Günümüz küresel dünyasında terörün yapısı da değişmiştir. Küresel terör birden fazla ülke vatandaşının internet ve uydu telefon gibi modern iletişim araçlarını kullanarak kitlesel tahribata yol açacak silahlar (kimyasal, biyolojik, nükleer, yolcu uçakları vs.) kullanarak dünyanın her tarafında eylem yapabildiği terör ağlarına dönüşmektedir. Ayrıca küresel terörün kaynağı gittikçe artan düzeyde ulusal bağımsızlıktan dine ve etnik milliyetçiliğe doğru evrilmektedir (Aktan ve Vural, 2004: 1). Özellikle İslamofobi etkisiyle İslam dini, ne yazık ki özünde olmayan şiddet olayları ile anılmaya başlamıştır. Bu nedenle dünyanın neresinde bir olay olursa olsun olayın faili olarak Müslümanlar işaret edilmektedir. 11 Eylül 2001’ de ABD, 11 Mart 2004 Madrid ve 7-21 Temmuz 2005 tarihlerinde Londra’da meydana gelen terör saldırılarından sonra Müslümanlar, batılılar tarafından terörizmin potansiyel zemini olarak görülmüştür. Dünya’nın çeşitli bölgelerinden Müslüman liderler eylemleri şiddet ve nefretle kınadıklarını açıklamalarına rağmen halen batıda sorunun İslam’dan kaynaklandığına ve İslam’ın nefreti körüklediğine inanan geniş bir kesim bulunmaktadır. Bu noktada sorun İslam’dan değil, onun yanlış yorumlanmasından veya bir dizi sosyal, siyasi, kültürel ve tarihi problemden ortaya çıkmaktadır. Oysa terörizm, kimi, nerede ne zaman ve nasıl vuracağı belli olmayan ve toplumda bir kaos ortamının yaşanmasını amaçlamaktadır (Demir, 2009: 78, 79).

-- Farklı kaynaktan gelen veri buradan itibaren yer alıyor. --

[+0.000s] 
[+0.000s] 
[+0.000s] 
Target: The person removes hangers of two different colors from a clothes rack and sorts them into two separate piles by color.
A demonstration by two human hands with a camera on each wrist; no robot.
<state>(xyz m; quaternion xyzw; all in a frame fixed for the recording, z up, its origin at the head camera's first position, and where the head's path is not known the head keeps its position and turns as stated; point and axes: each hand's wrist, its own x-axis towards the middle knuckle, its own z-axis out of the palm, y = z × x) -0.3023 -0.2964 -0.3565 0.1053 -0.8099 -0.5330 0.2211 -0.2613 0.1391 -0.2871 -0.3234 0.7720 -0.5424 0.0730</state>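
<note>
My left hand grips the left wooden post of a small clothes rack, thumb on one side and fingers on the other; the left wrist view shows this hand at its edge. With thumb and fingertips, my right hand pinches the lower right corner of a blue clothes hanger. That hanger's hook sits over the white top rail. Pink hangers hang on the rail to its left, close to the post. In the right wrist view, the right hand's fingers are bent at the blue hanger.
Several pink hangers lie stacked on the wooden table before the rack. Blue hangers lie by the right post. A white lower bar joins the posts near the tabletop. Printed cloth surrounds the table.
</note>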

Diğer taraftan küresel terörizmle mücadele çerçevesinde ABD ile AB’nin ortak girişimleri kendi bünyesinde bir çelişkiyi de barındırmaktadır. ABD’nin terörist faaliyetlerde bulunmakla suçladığı Irak, İran ve Suriye gibi ülkelere başta İngiltere, Almanya ve Fransa olmak üzere Avrupa devletleri tarafından kimyasal ve nükleer silah üretiminde kullanılabilecek teknolojik unsurlar transfer edilmektedir. Sonuçta etki gücü yüksek eylemler için gerekli en üst düzey teknoloji Batı’nın elindedir ve bu eylemleri gerçekleştiren gruplar bir biçimde bu teknolojiyi Batı’dan elde etmektedir (Gençtürk, 2012: 8).

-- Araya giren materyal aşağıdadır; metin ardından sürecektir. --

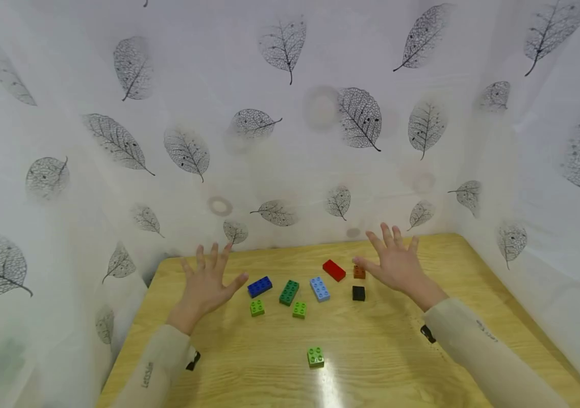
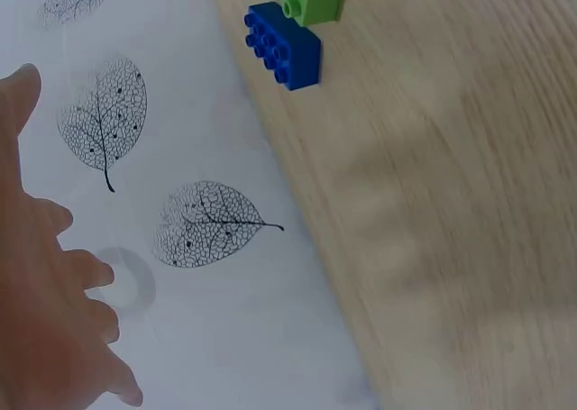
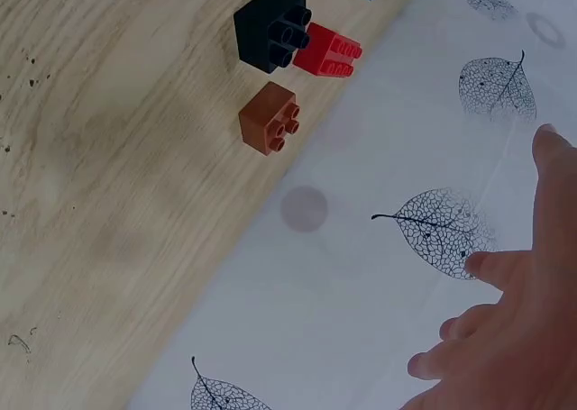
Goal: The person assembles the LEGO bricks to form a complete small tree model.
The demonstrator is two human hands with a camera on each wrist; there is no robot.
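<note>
My left hand (image 1: 207,286) hovers over the left part of the table with its fingers spread, holding nothing. Nearest to it lie a dark blue brick (image 1: 259,287) and a lime green brick (image 1: 257,307). The right hand (image 1: 396,262) is raised over the right side, fingers spread and likewise holding nothing. Close by its thumb in the head view are an orange-brown brick (image 1: 359,272), a red brick (image 1: 334,270) and a black brick (image 1: 358,293). Between the hands lie a dark green brick (image 1: 289,292), a light blue brick (image 1: 320,289) and a second lime brick (image 1: 299,310).
Apart from the group, a third lime brick (image 1: 315,357) sits near the front of the wooden table (image 1: 249,362). A white curtain (image 1: 300,164) with leaf prints hangs behind the table and along both sides. Dark marks (image 3: 27,72) speckle the wood at the right.
</note>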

Sonuç olarak küresel terör tehdidi nedeniyle birçok ülke başta kendi ulusları dahil olmak üzere başka ulusları güvenlik-özgürlük ikilemine sürüklemekte hatta kasıtlı olarak gerginlikler ortaya çıkarmaktadır. Öyle ki; demokrasi, demokrasiyi yıkma özgürlüğünü kapsamıyor veya ülkeyi bölme hürriyetini içermiyor ise terörle mücadele de insan hak ve özgürlükleri de göz önünde bulundurulmak zorundadır. Sonuçta terörizmin amacının özgürlüklerin kalkması, korku, endişe ve kaosun hâkim olmasını amaçladığı unutulmamalıdır (Demir, 2009: 92).

2.9 Küresel Etik Sorunu

Etik değerler insanlık tarihi kadar eskidir. Altın bir kural olarak insanların birbirlerine karşı ne yapması gerektiği ve karşı taraftan neler beklediği farklı dinler ve felsefi sistemler tarafından sorgulanmıştır. Farklı coğrafi şartlar, etnik kimlikler, dini inanışlar, cinsiyet farklılıkları, nesiller arası dönüşüm, teknolojik yenilikler, toplumların farklı yönetim yapıları insanlar arasında çoğu zaman uyuşmazlıklara yol açmıştır (Stückelberger, 2016: 25). Son yıllarda küreselleşme sürecinin hız kazanmasıyla yerel, bölgesel ve ulusal ölçekteki birçok etik konu küresel düzeye taşınmıştır. Bu noktada çevre kirliliği, terör, küresel ısınma, bulaşıcı hastalıklar, yoksulluk, göç ve krizler gibi birçok sorun küresel etik sorunlara dönüşmüştür. Bu sorunları küresel bir soruna dönüştüren olay insanların ve devletlerin ne istedikleri ile mevcut durumda ne yaptıkları arasında çok ciddi bir boşluğun bulunmasından kaynaklanmaktadır. Örneğin küresel ısınma konusunda insanlar hava durumunun bozulmamasını istemelerine rağmen karbon salınımları konusunda ne kadar hassasiyetli davrandıkları arasında ortaya çıkan boşluklar bu duruma örnek verilebilir. Mevcut durumda gelenek ve alışkanlıklar sorunlara küresel ölçekte bakmaya engel olabilir (Dower, 2005: 3). Bu noktada ülkeler bu tür küresel etik sorunları çözme noktasında gerekli çabayı göstermemekte, sorumlulukları birbirlerine yüklemek istemektedirler. Dünya ortak bir küresel mal olarak değerlendirildiğinde birtakım ülkeler küresel rantlar elde ederken bazı ülkeler küresel sömürüye maruz kalmaktadır.

(14)

PESA International Journal of Social Studies, December 2017, Vol:3, Issue:4

Dünyanın içinde bulunduğu bu durum küresel ortak malların trajedisi durumunu da ortaya çıkarmaktadır. Bu nedenle küresel anlamda bir etik anlayış oluşturmak çok kolay görünmemektedir.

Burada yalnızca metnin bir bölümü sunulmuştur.